* **Work order**:
Please set down exactly the lines of the listing below from the line containing "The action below" through the line containing "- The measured", both lines included, leaving out all other lines.
##### Material for this exercise #####
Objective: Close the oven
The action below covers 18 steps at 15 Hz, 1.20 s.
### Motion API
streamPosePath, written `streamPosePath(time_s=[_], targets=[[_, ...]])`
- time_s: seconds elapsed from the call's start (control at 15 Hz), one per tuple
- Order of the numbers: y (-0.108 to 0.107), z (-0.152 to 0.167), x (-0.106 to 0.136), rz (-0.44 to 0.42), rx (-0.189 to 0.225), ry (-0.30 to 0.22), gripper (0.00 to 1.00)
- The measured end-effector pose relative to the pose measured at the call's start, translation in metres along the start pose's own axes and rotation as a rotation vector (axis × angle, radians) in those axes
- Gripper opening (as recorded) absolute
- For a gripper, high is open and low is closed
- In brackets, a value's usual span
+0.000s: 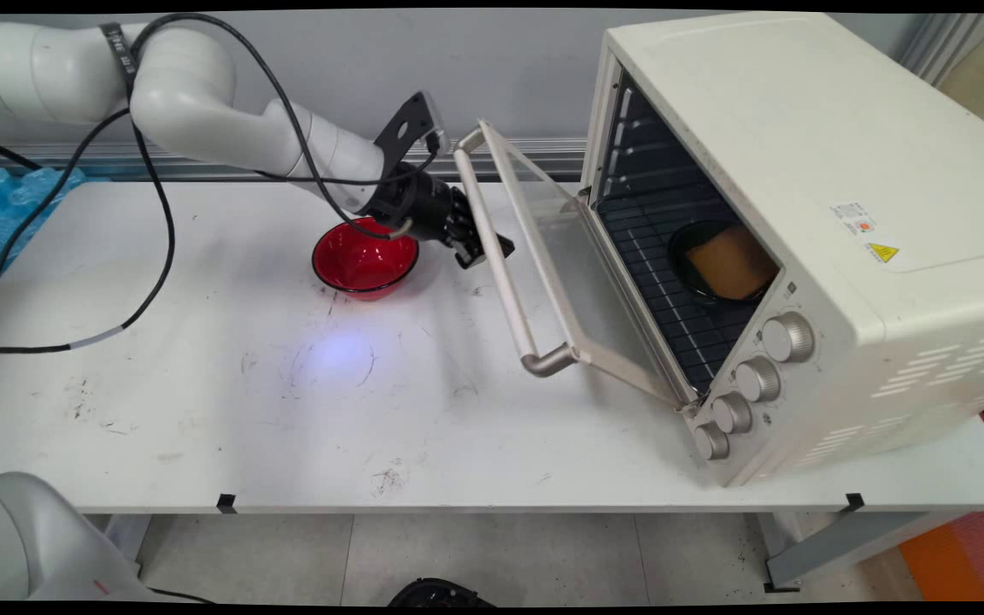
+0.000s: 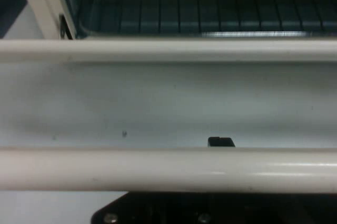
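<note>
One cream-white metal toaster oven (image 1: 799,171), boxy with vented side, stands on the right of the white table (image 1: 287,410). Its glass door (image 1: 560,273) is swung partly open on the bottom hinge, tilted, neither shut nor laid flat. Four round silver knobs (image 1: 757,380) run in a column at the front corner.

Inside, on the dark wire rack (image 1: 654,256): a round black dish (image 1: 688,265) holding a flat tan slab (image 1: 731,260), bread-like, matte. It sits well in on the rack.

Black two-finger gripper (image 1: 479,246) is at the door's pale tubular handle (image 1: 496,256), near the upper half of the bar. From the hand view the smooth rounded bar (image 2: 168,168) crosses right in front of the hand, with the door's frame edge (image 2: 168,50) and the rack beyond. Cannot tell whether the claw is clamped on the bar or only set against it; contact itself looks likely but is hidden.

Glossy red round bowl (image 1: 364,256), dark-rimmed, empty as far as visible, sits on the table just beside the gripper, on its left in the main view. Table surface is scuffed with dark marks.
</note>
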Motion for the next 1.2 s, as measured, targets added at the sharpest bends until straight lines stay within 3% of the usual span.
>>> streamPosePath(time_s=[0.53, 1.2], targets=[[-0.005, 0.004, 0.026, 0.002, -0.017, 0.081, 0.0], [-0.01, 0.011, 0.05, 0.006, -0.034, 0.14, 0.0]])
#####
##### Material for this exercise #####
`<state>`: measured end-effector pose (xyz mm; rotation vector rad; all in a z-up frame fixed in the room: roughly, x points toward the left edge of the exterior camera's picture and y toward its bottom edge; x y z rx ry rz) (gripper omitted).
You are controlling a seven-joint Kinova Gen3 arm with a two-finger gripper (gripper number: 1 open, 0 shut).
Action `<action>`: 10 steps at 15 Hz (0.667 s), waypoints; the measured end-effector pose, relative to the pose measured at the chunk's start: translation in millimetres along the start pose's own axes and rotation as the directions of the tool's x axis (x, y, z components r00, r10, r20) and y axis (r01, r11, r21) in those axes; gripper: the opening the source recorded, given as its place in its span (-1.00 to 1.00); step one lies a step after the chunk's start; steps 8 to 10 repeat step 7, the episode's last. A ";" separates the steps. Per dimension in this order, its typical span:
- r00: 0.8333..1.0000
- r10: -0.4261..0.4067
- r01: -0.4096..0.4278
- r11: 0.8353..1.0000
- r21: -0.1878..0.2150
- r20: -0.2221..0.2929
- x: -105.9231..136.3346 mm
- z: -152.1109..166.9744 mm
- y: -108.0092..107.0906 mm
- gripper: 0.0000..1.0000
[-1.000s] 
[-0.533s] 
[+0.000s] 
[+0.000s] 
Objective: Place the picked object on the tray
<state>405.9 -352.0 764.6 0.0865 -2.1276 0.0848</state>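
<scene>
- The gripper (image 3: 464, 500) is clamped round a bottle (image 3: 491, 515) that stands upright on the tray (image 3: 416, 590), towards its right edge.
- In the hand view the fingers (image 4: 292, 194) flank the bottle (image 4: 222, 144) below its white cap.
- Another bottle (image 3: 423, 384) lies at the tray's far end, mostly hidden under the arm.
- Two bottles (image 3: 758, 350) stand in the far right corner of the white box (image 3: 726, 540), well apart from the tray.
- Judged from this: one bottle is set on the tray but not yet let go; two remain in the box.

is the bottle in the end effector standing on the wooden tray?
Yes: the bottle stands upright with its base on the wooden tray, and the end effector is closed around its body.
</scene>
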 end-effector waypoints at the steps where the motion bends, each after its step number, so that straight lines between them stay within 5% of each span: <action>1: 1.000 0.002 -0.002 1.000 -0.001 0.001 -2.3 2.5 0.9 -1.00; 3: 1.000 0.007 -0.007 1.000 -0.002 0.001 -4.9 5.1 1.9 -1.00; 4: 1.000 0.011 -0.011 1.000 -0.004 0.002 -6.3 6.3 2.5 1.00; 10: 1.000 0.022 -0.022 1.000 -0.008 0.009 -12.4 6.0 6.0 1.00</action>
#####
* **Task result**:
The action below covers 18 steps at 15 Hz, 1.20 s.
### Motion API
streamPosePath, written `streamPosePath(time_s=[_], targets=[[_, ...]])`
- time_s: seconds elapsed from the call's start (control at 15 Hz), one per tuple
- Order of the numbers: y (-0.108 to 0.107), z (-0.152 to 0.167), x (-0.106 to 0.136), rz (-0.44 to 0.42), rx (-0.189 to 0.225), ry (-0.30 to 0.22), gripper (0.00 to 1.00)
- The measured end-effector pose relative to the pose measured at the call's start, translation in metres along the start pose's own axes and rotation as a rotation vector (axis × angle, radians) in those axes

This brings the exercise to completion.